Among the entries below, only the lines from the one with "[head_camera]" through the one with "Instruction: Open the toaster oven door" are wanted, reproduced exactly. Pictures are not wanted.

——

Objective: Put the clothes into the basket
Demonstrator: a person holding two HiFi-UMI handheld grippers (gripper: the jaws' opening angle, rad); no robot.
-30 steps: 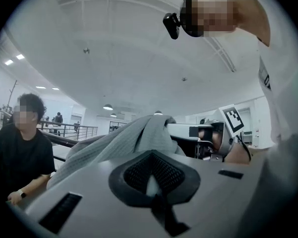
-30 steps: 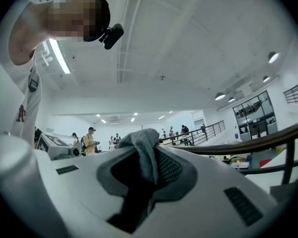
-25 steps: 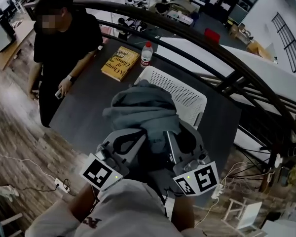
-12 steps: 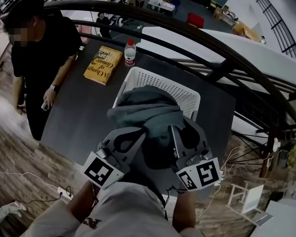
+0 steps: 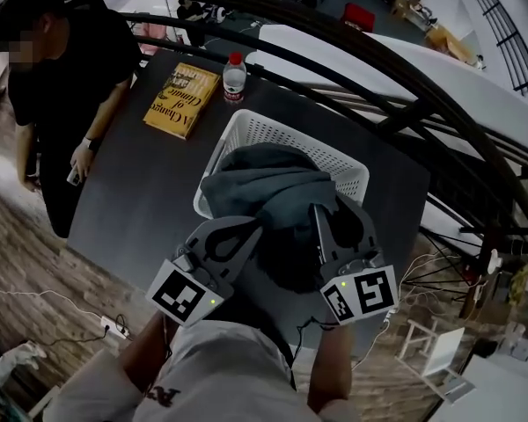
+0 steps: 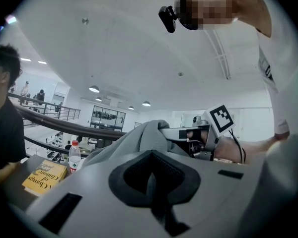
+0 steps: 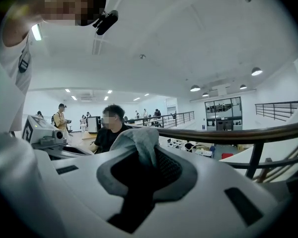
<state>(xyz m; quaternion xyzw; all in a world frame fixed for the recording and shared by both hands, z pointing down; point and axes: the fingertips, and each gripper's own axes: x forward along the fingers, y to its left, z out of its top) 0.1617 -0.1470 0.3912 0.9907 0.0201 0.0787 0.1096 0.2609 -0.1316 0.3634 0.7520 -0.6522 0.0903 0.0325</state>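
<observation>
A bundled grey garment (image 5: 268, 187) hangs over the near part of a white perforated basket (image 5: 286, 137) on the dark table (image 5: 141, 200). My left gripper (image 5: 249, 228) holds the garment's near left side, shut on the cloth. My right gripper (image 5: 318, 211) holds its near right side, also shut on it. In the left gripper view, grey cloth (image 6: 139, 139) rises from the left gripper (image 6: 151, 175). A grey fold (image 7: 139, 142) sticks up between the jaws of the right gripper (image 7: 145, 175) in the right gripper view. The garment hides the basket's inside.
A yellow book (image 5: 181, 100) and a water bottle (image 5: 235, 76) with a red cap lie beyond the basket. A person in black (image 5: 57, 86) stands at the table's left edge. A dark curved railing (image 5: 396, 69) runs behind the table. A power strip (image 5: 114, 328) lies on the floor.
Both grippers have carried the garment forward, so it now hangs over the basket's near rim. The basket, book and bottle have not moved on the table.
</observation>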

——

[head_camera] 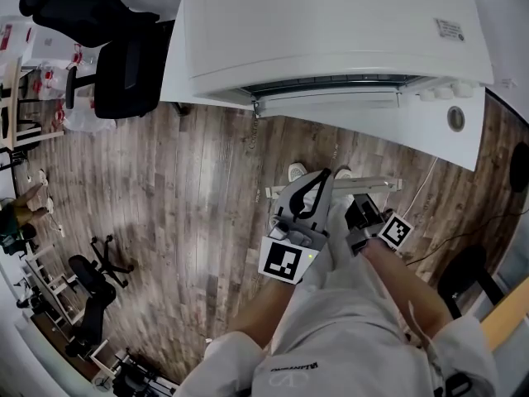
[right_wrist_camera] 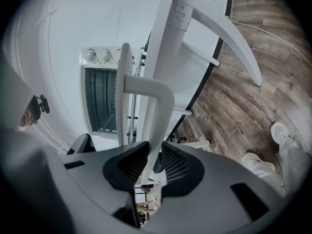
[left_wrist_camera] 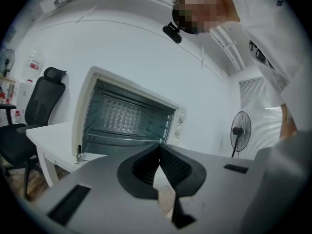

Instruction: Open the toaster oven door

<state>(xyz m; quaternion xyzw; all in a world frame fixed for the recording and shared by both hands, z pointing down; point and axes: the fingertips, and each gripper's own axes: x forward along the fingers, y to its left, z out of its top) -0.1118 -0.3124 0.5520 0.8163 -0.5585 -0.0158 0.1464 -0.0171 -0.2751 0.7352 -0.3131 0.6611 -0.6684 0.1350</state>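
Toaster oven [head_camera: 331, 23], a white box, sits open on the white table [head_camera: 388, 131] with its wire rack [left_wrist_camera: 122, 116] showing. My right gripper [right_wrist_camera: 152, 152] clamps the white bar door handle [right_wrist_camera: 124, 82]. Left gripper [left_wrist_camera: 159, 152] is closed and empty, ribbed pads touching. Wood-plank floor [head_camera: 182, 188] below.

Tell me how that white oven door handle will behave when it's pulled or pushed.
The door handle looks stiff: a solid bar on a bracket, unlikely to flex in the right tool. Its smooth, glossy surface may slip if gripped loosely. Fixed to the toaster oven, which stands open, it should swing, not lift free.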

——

## RESPONSE
[head_camera] 
[right_wrist_camera] 
[left_wrist_camera] 

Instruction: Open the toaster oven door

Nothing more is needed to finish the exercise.